Jet Pac – Graphics

The Original Sprites

The initial idea was to make remakes of the original games. The first prototype for the Jet Pac remake running on Windows Phone 7 is shown below. To speed up things, the graphics were ripped from the original game, this allowed development to continue whilst the graphics were redrawn.

JetPac original screen

The below screenshots show the start of moving away from the original graphics, e.g. the parallax scrolling of the clouds and their associated shadows… before the project was abandoned for the game harness.

JetPac graphics remake

For the Windows Phone 7 game, rather than recreate all the original graphics, a Spectrum emulator called ZXSpin was used. It had a superb feature that enabled the memory to be graphically displayed.

Below is Jet Pac in all his glory.

JetPac graphics memory using ZXSpin

The graphics in Jet Pac, with the exception of one, were all sequentially laid out in memory right at the very end of the code. Each graphic conveniently had a header which contained height and width values.

JetPac graphic values

With this in mind, it was trivial to write a few lines of C# to programmatically rip all of the graphics out of the game and then flip, invert and save them as PNGs.

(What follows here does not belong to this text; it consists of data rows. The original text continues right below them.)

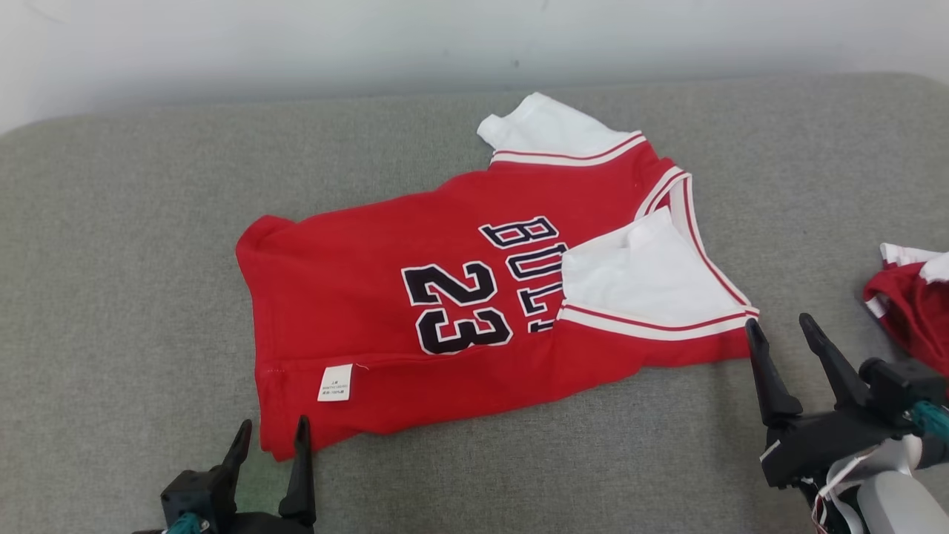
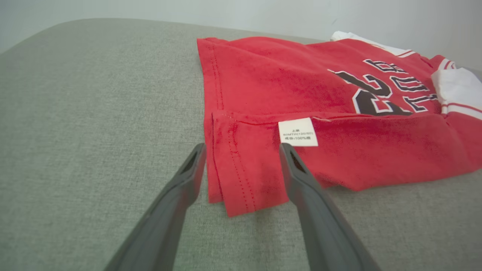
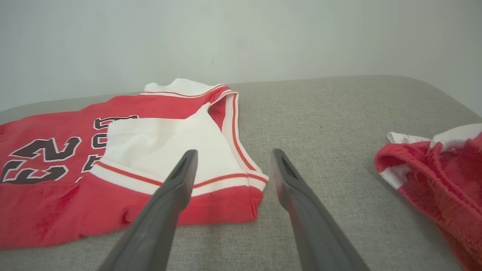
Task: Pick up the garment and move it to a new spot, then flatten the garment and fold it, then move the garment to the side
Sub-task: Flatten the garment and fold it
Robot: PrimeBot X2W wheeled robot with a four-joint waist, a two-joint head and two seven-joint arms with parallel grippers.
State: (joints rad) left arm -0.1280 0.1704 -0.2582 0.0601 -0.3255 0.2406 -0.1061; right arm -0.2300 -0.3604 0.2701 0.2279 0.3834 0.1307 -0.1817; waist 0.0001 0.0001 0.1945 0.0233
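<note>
shirt (image 1: 445,311) part-folded | left gripper (image 1: 273,423) lower left, spread at hem corner | right gripper (image 1: 778,320) lower right, spread beside shoulder corner | likely staged for next fold

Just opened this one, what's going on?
A two-armed robot is folding a red jersey on a grey surface. The near edge and one white sleeve are folded in. Both hands are open and hold nothing: the left hand straddles the hem corner, the right hand sits by the shoulder end. Another red garment lies off right.
</note>
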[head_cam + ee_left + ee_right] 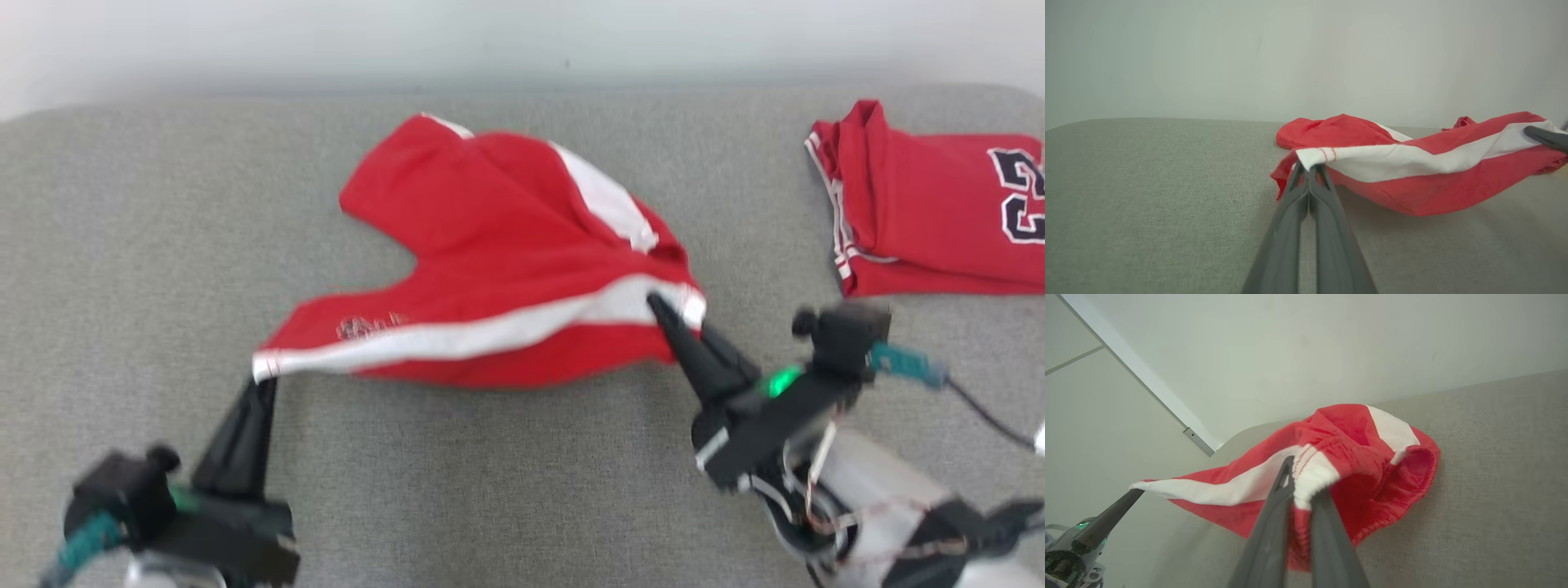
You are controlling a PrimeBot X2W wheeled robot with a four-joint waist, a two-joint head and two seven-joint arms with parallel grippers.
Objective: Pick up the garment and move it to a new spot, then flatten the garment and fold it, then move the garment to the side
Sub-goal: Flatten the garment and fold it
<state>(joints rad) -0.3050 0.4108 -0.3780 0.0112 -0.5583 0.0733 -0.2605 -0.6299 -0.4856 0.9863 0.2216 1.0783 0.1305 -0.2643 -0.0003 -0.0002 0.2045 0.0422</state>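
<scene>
Over a grey cushion point(490, 490) backed by a pale wall point(1290, 61), holding red shorts point(506, 269) stretched along their white stripe. Lifting the near edge just clear of the cushion while leaving the far leg and the bunched waist resting on it, about mid-cushion. Pinching the hem end of the stripe with the left gripper point(261, 377), clenching both fingers tight on the cloth. Clamping the waistband end with the right gripper point(660, 306), squeezing the elastic between nearly closed fingers. Working well apart from a folded jersey point(931, 220) lying at the cushion's far right.

Judging progress: seemingly working through the pick-up-and-move step or early flattening, with both ends grasped. Not yet laying the shorts flat, going by the creases and the overlapped leg. Leaving the fold and the move to the side undone. Probably needing next an even pull apart and a gentle lowering to spread the cloth.
</scene>
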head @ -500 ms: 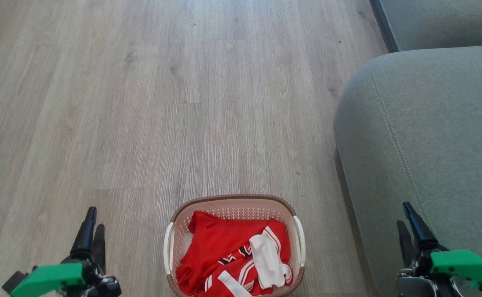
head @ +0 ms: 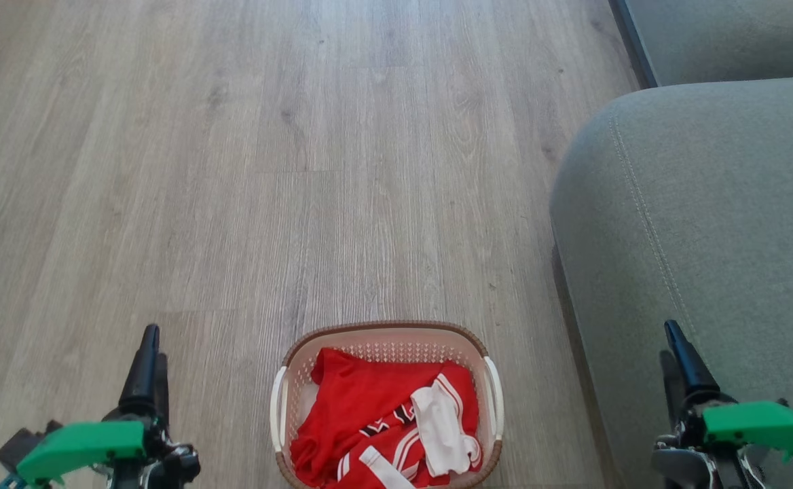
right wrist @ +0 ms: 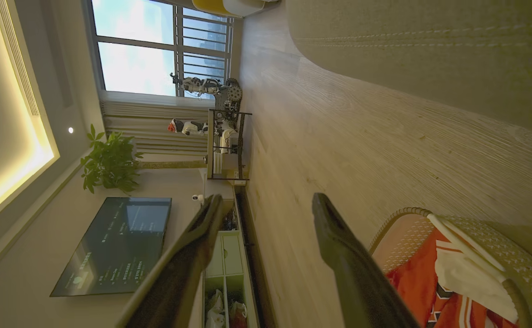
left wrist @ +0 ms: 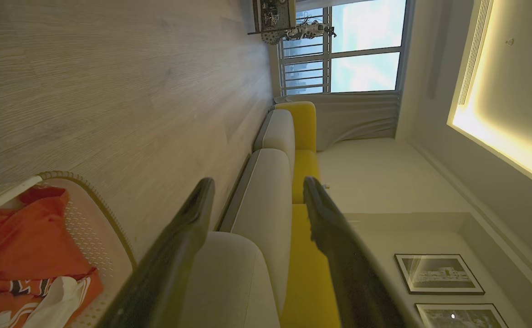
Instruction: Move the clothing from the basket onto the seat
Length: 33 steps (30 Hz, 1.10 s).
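The basket (head: 383, 327) stands on the floor at the bottom centre of the head view, with the red clothing (head: 362, 407) crumpled inside it, white trim showing. To its right, the grey-green seat (head: 709, 224) is bare. My left gripper (head: 154, 346) is open, left of the basket and apart from it. Over the seat's near edge my right gripper (head: 669, 339) is open too. In the left wrist view the open left gripper (left wrist: 258, 182) holds nothing, and the basket (left wrist: 88, 196) and clothing (left wrist: 24, 237) lie lower left. The right gripper (right wrist: 267, 198) also holds nothing, the clothing (right wrist: 411, 278) lower right.
Pale wood floor (head: 301, 170) stretches ahead of the basket. A second sofa cushion (head: 729, 34) sits at the far right. Yellow back cushions (left wrist: 304, 159) line the sofa. A television (right wrist: 115, 246), a plant (right wrist: 109, 161) and a shelf unit (right wrist: 225, 146) stand along the far wall.
Both grippers have edged a little forward, their fingertips higher in the head view. The basket, clothing and seat have not moved.
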Tool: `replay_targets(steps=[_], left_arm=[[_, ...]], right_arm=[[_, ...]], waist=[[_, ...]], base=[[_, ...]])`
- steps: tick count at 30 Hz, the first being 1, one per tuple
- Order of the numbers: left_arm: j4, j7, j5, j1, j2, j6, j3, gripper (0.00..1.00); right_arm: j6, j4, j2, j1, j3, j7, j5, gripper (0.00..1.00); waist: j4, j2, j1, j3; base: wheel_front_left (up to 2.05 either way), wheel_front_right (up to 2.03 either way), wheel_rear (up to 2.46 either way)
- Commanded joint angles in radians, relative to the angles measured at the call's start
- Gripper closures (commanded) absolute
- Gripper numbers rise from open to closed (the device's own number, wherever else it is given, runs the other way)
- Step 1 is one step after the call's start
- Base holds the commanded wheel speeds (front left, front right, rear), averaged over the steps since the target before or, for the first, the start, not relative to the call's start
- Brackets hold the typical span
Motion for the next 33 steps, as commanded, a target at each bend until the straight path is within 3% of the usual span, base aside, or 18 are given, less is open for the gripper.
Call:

The final sprite sheet looked like this:

JetPac - Final sprite sheet

Clues in the Code…

It’s noticeable that the developers had animation for the first three aliens only. The code was certainly built for all eight aliens to have two frames but it appears there was not enough RAM to hold the required additional sprites.

Given that the Jet Pac left and right sprites are just a mirror of each other, it seems a waste of RAM for them to be duplicated like this. I suspect this was done as the Spectrum perhaps didn’t have the horsepower to flip sprites quickly enough during gameplay.

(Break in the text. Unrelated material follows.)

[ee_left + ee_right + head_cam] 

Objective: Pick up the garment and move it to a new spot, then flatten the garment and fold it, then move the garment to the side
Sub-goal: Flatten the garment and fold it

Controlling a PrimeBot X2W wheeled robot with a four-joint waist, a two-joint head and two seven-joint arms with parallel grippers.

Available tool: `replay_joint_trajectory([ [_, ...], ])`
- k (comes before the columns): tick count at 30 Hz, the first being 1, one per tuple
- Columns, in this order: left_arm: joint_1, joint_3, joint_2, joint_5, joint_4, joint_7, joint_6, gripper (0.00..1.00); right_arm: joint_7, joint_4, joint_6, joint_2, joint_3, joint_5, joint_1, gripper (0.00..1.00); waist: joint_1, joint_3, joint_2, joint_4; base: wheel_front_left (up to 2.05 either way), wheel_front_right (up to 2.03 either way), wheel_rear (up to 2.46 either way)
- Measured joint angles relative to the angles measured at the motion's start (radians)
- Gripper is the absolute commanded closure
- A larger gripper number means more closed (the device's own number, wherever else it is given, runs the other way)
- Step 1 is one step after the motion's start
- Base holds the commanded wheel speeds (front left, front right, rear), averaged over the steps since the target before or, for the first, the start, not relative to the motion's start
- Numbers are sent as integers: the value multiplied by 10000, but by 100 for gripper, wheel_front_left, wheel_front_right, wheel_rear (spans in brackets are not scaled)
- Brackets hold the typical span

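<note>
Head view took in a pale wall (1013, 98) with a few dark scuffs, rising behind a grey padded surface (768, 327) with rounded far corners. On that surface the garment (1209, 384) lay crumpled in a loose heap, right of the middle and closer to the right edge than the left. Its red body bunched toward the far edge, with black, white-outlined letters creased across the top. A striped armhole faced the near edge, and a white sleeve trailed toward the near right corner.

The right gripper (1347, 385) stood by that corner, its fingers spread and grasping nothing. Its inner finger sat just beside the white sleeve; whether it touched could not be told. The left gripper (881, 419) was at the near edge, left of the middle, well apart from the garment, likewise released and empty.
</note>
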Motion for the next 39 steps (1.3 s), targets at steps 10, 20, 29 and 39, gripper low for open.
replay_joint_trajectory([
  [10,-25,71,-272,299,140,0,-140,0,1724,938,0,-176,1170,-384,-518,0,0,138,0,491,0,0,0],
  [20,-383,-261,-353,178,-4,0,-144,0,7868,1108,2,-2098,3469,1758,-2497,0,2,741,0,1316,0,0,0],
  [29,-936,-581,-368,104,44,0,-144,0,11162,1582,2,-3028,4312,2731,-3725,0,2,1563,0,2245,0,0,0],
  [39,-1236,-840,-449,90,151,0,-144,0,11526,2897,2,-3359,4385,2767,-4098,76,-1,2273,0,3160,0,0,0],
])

All the graphics in the code are neatly laid out in order so it’s fairly obvious that there were some late tweaks to the order of graphics appearing on different levels. Each rocket has a consecutive number: U1-4. The original order of rockets would appear to have been U3, U1, U2, U4. This order actually makes sense, as if you look carefully, the rockets illustrated would have become more modern with each rocket change.

Also the bouncing balls on level 3 were originally probably intended to belong to level 5.

With these two changes, it is clear the Stampers were pushing the better graphics to the beginning of the game to make sure that we, the gameplayers, and the reviewers saw them early on!